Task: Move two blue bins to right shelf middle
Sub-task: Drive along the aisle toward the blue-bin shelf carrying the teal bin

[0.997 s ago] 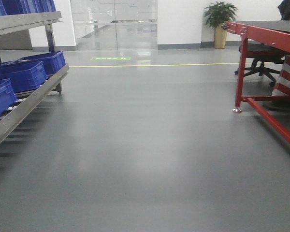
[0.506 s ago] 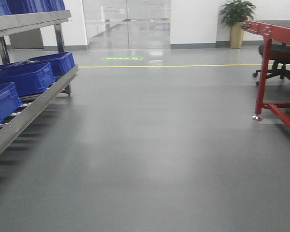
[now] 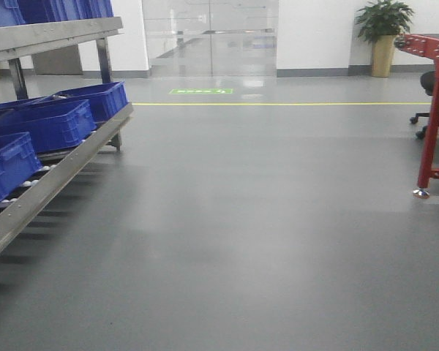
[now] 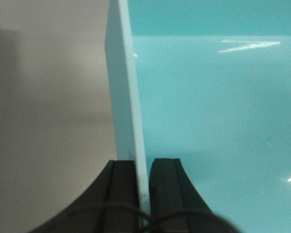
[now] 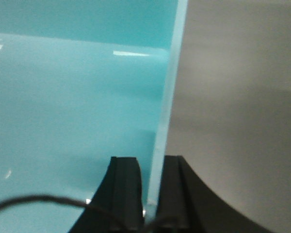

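Since a second ago, the steel rack (image 3: 58,172) of dark blue crates (image 3: 47,124) and the red table frame (image 3: 433,110) have slid rightward in the front view. The pale aqua bin (image 4: 208,121) spans crosswise between both arms. The left gripper (image 4: 144,194) pinches its left wall and the right gripper (image 5: 153,194) pinches its right wall.

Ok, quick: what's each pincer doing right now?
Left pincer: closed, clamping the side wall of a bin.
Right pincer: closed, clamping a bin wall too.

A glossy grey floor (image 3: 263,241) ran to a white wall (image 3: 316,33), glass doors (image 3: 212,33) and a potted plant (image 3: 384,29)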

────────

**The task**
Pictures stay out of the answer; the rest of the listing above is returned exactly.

**Written solution**
Task: Move two blue bins to right shelf middle
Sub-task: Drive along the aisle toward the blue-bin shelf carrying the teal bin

[0.997 s ago] 
[0.506 s ago] 
[now] 
[now] 
[now] 

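Since a second ago, the steel rack (image 3: 58,172) of dark blue crates (image 3: 47,124) and the red table frame (image 3: 433,110) have slid rightward in the front view. The pale aqua bin (image 4: 208,121) spans crosswise between both arms. The left gripper (image 4: 144,194) pinches its left wall and the right gripper (image 5: 153,194) pinches its right wall.

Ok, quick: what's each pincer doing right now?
Left pincer: closed, clamping the side wall of a bin.
Right pincer: closed, clamping a bin wall too.

A glossy grey floor (image 3: 263,241) ran to a white wall (image 3: 316,33), glass doors (image 3: 212,33) and a potted plant (image 3: 384,29)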

This completes the required output.